## THE TASK:
Give the records again word for word. Leave every picture out.

## SUPPLIED DATA:
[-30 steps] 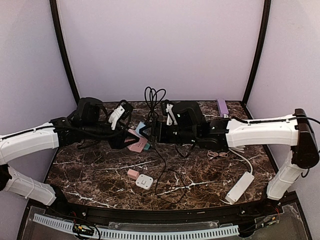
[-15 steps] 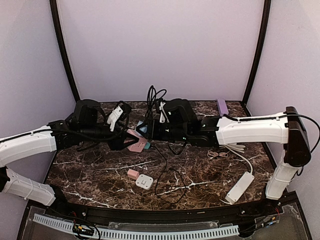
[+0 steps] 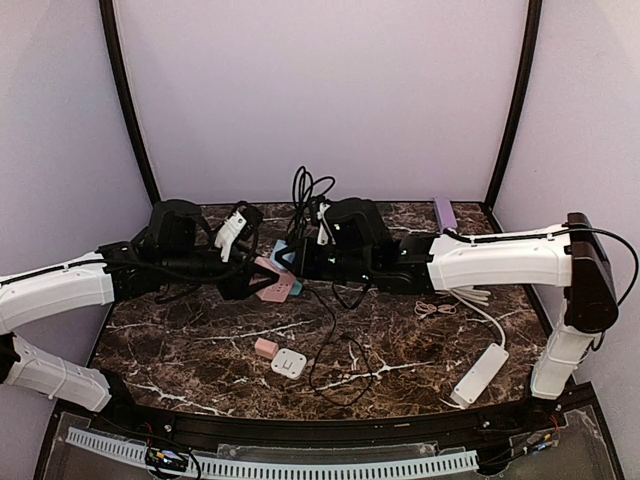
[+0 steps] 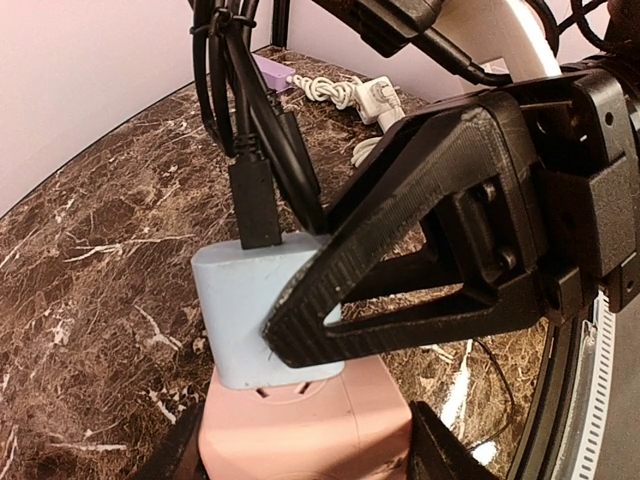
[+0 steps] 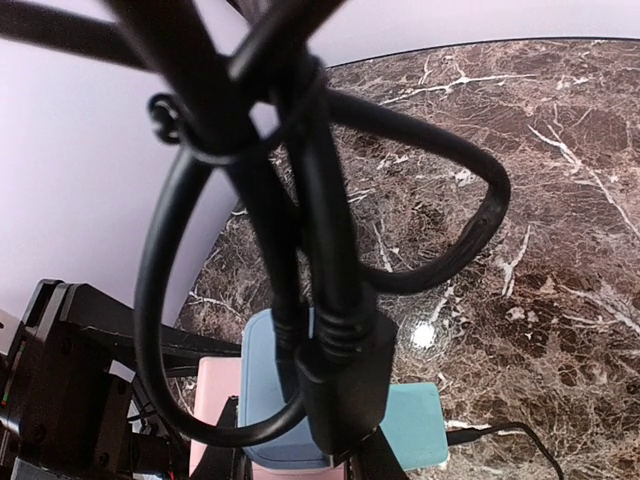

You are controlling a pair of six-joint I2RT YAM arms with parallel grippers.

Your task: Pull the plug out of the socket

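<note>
At mid-table, plug in socket, cable attached

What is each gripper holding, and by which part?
The left gripper clamps the pink socket by its side faces; the right gripper seems to pinch the blue plug body above it.

- Top view: soft, even light falls from above. The lilac walls are bright, while the dark brown marble worktop is dim, with faint, soft shadows.
- The black frame posts bow outward, showing lens distortion at the sides.
- Left wrist view: the pale blue plastic plug and the pink cube-shaped plastic socket are sharp. A bright streak of glare lies on the marble.
- Right wrist view: the bundled black cables close to the lens are blurred. A small white glare spot shines on the marble, and the worktop's far edge curves.
</note>
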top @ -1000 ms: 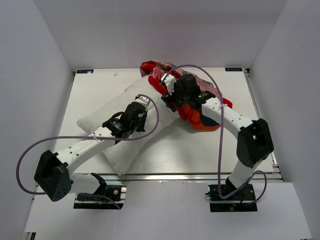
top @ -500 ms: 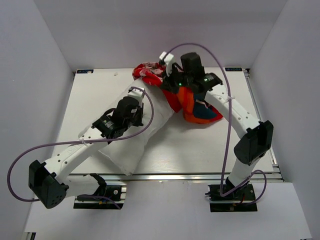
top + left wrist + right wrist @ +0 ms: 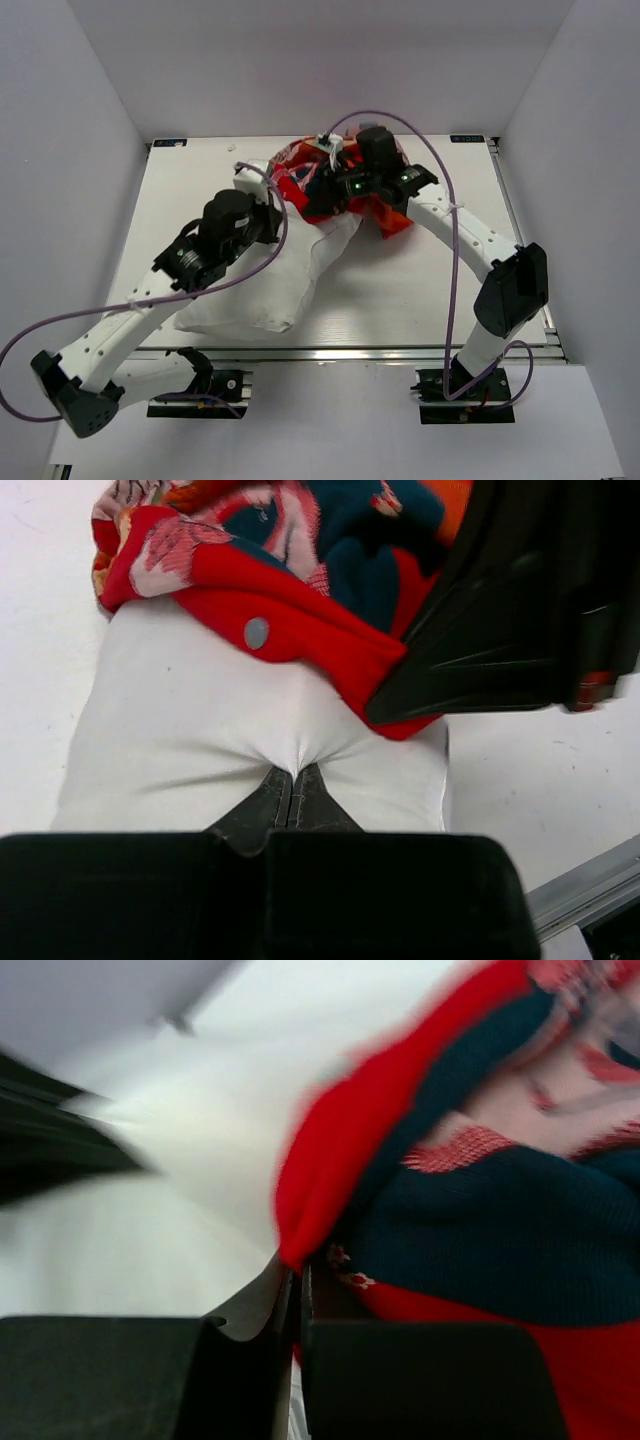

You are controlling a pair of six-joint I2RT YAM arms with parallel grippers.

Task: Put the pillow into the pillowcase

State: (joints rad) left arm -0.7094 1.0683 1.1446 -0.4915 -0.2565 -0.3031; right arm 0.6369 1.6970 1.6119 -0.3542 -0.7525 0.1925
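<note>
Seen from above, the pillow (image 3: 265, 285) lies slantwise on the desk (image 3: 420, 300). Its far end meets the bunched pillowcase (image 3: 300, 188) near the back edge, where both wrists hide their own fingertips. The left wrist view fills that gap: the left pincer (image 3: 295, 780) is pressed together on a puckered fold of the white cushion, with the red hem and a grey snap (image 3: 257, 633) just beyond. The blurred right wrist view shows the right pincer (image 3: 298, 1278) clamped on the red hem.
</note>
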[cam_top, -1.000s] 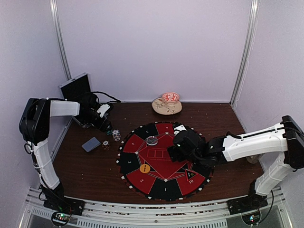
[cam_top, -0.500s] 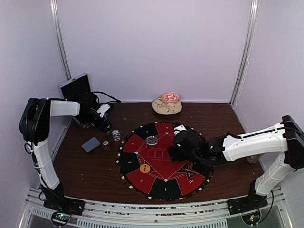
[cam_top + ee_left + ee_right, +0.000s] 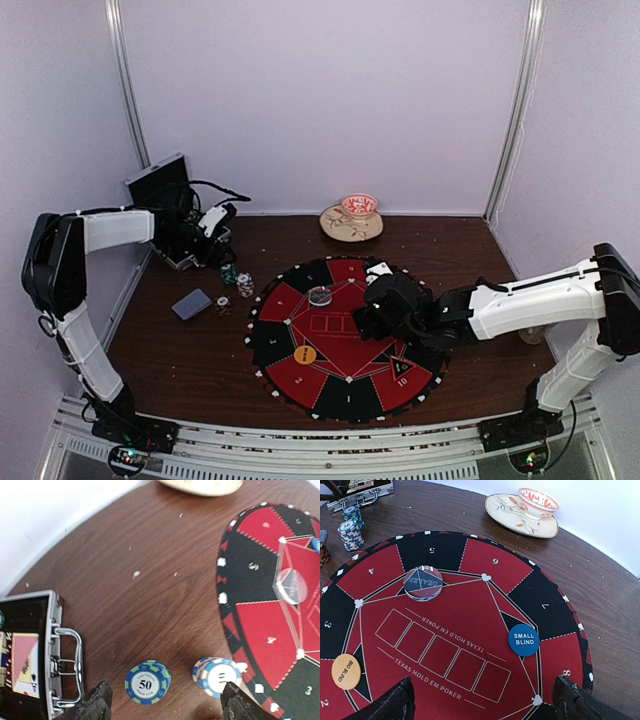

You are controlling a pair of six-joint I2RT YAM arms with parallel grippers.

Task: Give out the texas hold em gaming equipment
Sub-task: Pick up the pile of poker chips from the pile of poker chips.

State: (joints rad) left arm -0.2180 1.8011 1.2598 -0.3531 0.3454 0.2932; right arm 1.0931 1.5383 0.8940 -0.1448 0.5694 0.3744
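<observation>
Two short chip stacks stand on the bare wood just left of the round mat. One is a teal-edged 50 stack. Just beside it on the right is a blue-and-white stack, which nearly touches the mat's edge. The grey-blue card deck lies nearer and further left, with a few darker chips beside it.

The left gripper hovers over the two stacks with its jaws spread wide and empty. The open silver-edged case sits just beyond, to the far left.

The main risk, as I judge it, is how near the stacks are to each other. A finger coming down between them could shove or topple the neighbouring stack and scatter chips onto the mat or against the case's handle. A pinch taken high on a stack might lift only the top chips and leave the rest skewed.

On the mat, the SMALL BLIND disc, BIG BLIND disc and DEALER button lie flat. The right gripper hangs over them, fully open and holding nothing. Those thin discs offer little edge, so fingers could skid off and drag the mat.
</observation>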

## ANSWER TO THE PROBLEM:
[-30 steps] 
[-15 steps] 
[+0 steps] 
[+0 steps] 
[+0 steps] 

You are controlling a pair of six-joint I2RT YAM arms with parallel grippers.

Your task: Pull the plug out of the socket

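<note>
At mid-table, plug in socket, cable attached

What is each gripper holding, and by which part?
The left gripper clamps the pink socket by its side faces; the right gripper seems to pinch the blue plug body above it.

- Top view: soft, even light falls from above. The lilac walls are bright, while the dark brown marble worktop is dim, with faint, soft shadows.
- The black frame posts bow outward, showing lens distortion at the sides.
- Left wrist view: the pale blue plastic plug and the pink cube-shaped plastic socket are sharp. A bright streak of glare lies on the marble.
- Right wrist view: the bundled black cables close to the lens are blurred. A small white glare spot shines on the marble, and the worktop's far edge curves.
</note>
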top @ -1000 ms: 
top @ -500 ms: 
top + left wrist + right wrist @ +0 ms: 

You are controlling a pair of six-joint I2RT YAM arms with parallel grippers.

Task: Put the pillow into the pillowcase

State: (joints rad) left arm -0.7094 1.0683 1.1446 -0.4915 -0.2565 -0.3031; right arm 0.6369 1.6970 1.6119 -0.3542 -0.7525 0.1925
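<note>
Seen from above, the pillow (image 3: 265, 285) lies slantwise on the desk (image 3: 420, 300). Its far end meets the bunched pillowcase (image 3: 300, 188) near the back edge, where both wrists hide their own fingertips. The left wrist view fills that gap: the left pincer (image 3: 295, 780) is pressed together on a puckered fold of the white cushion, with the red hem and a grey snap (image 3: 257, 633) just beyond. The blurred right wrist view shows the right pincer (image 3: 298, 1278) clamped on the red hem.
</note>
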[cam_top, -1.000s] 
[cam_top, -0.500s] 
[cam_top + ee_left + ee_right, +0.000s] 

You are controlling a pair of six-joint I2RT YAM arms with parallel grippers.

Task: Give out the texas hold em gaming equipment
Sub-task: Pick up the pile of poker chips from the pile of poker chips.

State: (joints rad) left arm -0.2180 1.8011 1.2598 -0.3531 0.3454 0.2932; right arm 1.0931 1.5383 0.8940 -0.1448 0.5694 0.3744
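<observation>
Two short chip stacks stand on the bare wood just left of the round mat. One is a teal-edged 50 stack. Just beside it on the right is a blue-and-white stack, which nearly touches the mat's edge. The grey-blue card deck lies nearer and further left, with a few darker chips beside it.

The left gripper hovers over the two stacks with its jaws spread wide and empty. The open silver-edged case sits just beyond, to the far left.

The main risk, as I judge it, is how near the stacks are to each other. A finger coming down between them could shove or topple the neighbouring stack and scatter chips onto the mat or against the case's handle. A pinch taken high on a stack might lift only the top chips and leave the rest skewed.

On the mat, the SMALL BLIND disc, BIG BLIND disc and DEALER button lie flat. The right gripper hangs over them, fully open and holding nothing. Those thin discs offer little edge, so fingers could skid off and drag the mat.
</observation>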

The output above is the complete answer.